### [EXERCISE REQUIREMENTS]
Restate each of the lines below word for word and drop every picture.

•••

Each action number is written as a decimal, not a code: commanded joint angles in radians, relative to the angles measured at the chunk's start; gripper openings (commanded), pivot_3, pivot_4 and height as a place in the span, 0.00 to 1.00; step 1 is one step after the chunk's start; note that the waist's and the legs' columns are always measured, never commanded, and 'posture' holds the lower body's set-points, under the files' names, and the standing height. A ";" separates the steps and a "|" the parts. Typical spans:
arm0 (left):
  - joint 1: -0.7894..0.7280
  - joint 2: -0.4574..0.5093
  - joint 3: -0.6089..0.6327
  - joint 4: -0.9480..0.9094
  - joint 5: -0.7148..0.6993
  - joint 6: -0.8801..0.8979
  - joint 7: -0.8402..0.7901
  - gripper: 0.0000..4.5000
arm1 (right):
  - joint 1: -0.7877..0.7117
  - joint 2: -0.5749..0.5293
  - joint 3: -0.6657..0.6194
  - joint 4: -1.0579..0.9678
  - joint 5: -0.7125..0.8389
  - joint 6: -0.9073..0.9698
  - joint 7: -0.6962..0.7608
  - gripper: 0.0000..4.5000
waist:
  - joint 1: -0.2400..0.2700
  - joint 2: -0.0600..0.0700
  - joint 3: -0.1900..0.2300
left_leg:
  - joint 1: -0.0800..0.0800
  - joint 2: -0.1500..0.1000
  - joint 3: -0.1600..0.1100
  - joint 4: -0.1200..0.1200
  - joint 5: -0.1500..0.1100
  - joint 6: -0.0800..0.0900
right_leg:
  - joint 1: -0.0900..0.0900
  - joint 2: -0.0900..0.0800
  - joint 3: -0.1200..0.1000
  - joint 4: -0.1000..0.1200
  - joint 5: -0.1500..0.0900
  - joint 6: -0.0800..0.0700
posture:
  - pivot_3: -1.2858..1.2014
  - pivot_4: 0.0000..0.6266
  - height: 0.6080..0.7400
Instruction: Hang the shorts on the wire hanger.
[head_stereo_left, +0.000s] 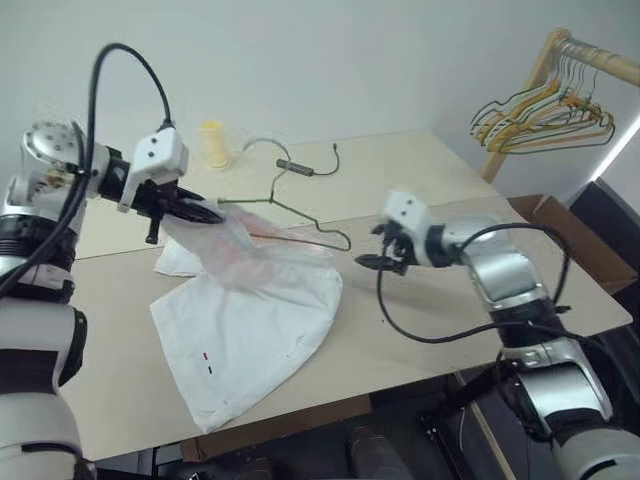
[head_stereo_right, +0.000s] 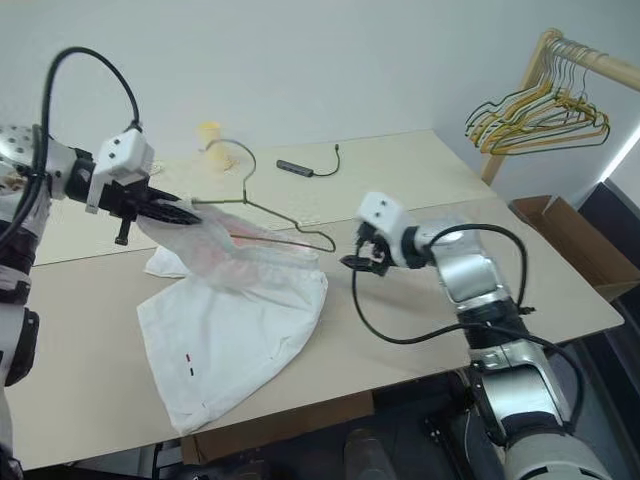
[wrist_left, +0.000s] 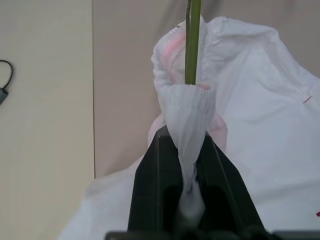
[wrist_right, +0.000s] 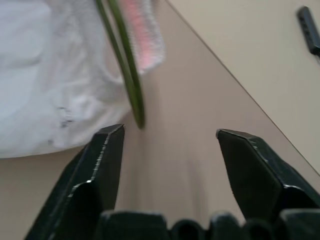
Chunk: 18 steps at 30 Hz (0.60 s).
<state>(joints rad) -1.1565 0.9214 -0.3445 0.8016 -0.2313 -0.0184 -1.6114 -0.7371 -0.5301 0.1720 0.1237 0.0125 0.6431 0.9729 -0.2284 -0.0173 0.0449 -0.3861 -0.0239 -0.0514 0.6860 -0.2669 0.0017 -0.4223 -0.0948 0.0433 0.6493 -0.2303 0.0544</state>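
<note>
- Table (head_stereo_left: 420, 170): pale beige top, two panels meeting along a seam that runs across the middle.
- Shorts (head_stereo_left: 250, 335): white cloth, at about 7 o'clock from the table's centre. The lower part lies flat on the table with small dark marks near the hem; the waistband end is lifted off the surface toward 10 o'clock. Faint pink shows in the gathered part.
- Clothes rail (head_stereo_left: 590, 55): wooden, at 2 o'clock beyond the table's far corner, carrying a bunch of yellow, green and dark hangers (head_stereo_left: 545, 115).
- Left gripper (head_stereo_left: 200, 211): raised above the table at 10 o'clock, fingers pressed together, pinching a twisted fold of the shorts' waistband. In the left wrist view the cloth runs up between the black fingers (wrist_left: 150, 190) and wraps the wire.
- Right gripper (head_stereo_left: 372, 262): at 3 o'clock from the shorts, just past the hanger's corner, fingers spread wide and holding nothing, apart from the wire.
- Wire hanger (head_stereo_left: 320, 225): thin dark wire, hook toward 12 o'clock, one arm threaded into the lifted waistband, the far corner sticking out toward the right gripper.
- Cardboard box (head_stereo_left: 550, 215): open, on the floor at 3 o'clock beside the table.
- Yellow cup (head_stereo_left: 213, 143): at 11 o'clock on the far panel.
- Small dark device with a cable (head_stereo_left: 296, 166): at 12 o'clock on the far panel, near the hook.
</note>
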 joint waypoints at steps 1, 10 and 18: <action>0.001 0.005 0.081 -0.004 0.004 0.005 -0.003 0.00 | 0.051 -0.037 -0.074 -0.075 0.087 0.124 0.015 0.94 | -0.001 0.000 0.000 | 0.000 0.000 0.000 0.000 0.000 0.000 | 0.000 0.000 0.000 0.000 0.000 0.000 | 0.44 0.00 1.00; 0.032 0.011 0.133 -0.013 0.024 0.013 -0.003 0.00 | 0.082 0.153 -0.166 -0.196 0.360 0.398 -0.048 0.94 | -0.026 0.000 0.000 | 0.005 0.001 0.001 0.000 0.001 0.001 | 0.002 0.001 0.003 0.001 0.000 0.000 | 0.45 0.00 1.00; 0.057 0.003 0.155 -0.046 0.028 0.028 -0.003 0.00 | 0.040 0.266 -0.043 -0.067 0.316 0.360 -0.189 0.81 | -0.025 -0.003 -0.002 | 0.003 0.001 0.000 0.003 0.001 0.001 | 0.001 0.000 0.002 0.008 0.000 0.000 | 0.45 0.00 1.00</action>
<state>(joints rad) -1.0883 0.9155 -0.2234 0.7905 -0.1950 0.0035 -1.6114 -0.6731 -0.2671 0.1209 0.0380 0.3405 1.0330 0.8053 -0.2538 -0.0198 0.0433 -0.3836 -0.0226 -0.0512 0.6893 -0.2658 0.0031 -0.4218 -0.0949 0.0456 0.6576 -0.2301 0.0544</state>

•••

### [RESULT]
Each action number is written as a decimal, not a code: commanded joint angles in radians, relative to the angles measured at the chunk's start; gripper openings (commanded), pivot_3, pivot_4 and height as a place in the span, 0.00 to 1.00; step 1 is one step after the chunk's start; note that the waist's and the legs' columns are always measured, never commanded, and 'posture' holds the lower body's set-points, under the files' names, and the standing height. A ";" separates the steps and a "|" the parts. Typical spans:
arm0 (left):
  - joint 1: -0.7894..0.7280
  - joint 2: -0.4574..0.5093
  - joint 3: -0.6089..0.6327
  - joint 4: -0.9480..0.9094
  - joint 5: -0.7148..0.6993
  - joint 6: -0.8801..0.8979
  - joint 7: -0.8402..0.7901
  - gripper: 0.0000..4.5000
arm1 (right):
  - joint 1: -0.7877..0.7117
  - joint 2: -0.5749..0.5293
  - joint 3: -0.6657..0.6194
  - joint 4: -1.0579..0.9678
  - joint 5: -0.7125..0.8389
  - joint 6: -0.9073..0.9698
  - joint 7: -0.6962..0.7608
  - gripper: 0.0000..4.5000
waist:
  - joint 1: -0.2400..0.2700
  - joint 2: -0.0600..0.0700
  - joint 3: -0.1900..0.2300
left_leg:
  - joint 1: -0.0800..0.0800
  - joint 2: -0.1500..0.1000
  - joint 3: -0.1600..0.1100
  - joint 4: -0.1200..0.1200
  - joint 5: -0.1500..0.1100
  - joint 6: -0.0800..0.0900
right_leg:
  - joint 1: -0.0900..0.0900
  - joint 2: -0.0900..0.0800
  - joint 3: -0.1200..0.1000
  - joint 4: -0.1000..0.1200
  - joint 5: -0.1500..0.0900
  - joint 6: -0.0800..0.0700
posture:
  - pivot_3: -1.2858..1.2014
  - pivot_4: 0.0000..0.6266
  - height: 0.6080..0.7400
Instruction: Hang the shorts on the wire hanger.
[head_stereo_left, +0.000s] 
[head_stereo_right, +0.000s] 
[wrist_left, +0.000s] 
[wrist_right, +0.000s] 
Chunk: 18 steps at 30 Hz (0.60 s).
<state>(joints rad) -1.1565 0.9214 -0.3445 0.8016 -0.2313 -0.0184 -1.6114 -0.7371 -0.5301 0.1720 0.1237 0.0125 0.6431 0.9729 -0.2284 -0.0173 0.0449 -0.3861 -0.0239 -0.0514 0.6860 -0.2669 0.0017 -0.4223 -0.0948 0.0433 0.6493 -0.2303 0.0544</state>
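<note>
- Table (head_stereo_left: 420, 170): pale beige top, two panels meeting along a seam that runs across the middle.
- Shorts (head_stereo_left: 250, 335): white cloth, at about 7 o'clock from the table's centre. The lower part lies flat on the table with small dark marks near the hem; the waistband end is lifted off the surface toward 10 o'clock. Faint pink shows in the gathered part.
- Clothes rail (head_stereo_left: 590, 55): wooden, at 2 o'clock beyond the table's far corner, carrying a bunch of yellow, green and dark hangers (head_stereo_left: 545, 115).
- Left gripper (head_stereo_left: 200, 211): raised above the table at 10 o'clock, fingers pressed together, pinching a twisted fold of the shorts' waistband. In the left wrist view the cloth runs up between the black fingers (wrist_left: 150, 190) and wraps the wire.
- Right gripper (head_stereo_left: 372, 262): at 3 o'clock from the shorts, just past the hanger's corner, fingers spread wide and holding nothing, apart from the wire.
- Wire hanger (head_stereo_left: 320, 225): thin dark wire, hook toward 12 o'clock, one arm threaded into the lifted waistband, the far corner sticking out toward the right gripper.
- Cardboard box (head_stereo_left: 550, 215): open, on the floor at 3 o'clock beside the table.
- Yellow cup (head_stereo_left: 213, 143): at 11 o'clock on the far panel.
- Small dark device with a cable (head_stereo_left: 296, 166): at 12 o'clock on the far panel, near the hook.
</note>
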 joint waypoints at steps 1, 10 and 18: <action>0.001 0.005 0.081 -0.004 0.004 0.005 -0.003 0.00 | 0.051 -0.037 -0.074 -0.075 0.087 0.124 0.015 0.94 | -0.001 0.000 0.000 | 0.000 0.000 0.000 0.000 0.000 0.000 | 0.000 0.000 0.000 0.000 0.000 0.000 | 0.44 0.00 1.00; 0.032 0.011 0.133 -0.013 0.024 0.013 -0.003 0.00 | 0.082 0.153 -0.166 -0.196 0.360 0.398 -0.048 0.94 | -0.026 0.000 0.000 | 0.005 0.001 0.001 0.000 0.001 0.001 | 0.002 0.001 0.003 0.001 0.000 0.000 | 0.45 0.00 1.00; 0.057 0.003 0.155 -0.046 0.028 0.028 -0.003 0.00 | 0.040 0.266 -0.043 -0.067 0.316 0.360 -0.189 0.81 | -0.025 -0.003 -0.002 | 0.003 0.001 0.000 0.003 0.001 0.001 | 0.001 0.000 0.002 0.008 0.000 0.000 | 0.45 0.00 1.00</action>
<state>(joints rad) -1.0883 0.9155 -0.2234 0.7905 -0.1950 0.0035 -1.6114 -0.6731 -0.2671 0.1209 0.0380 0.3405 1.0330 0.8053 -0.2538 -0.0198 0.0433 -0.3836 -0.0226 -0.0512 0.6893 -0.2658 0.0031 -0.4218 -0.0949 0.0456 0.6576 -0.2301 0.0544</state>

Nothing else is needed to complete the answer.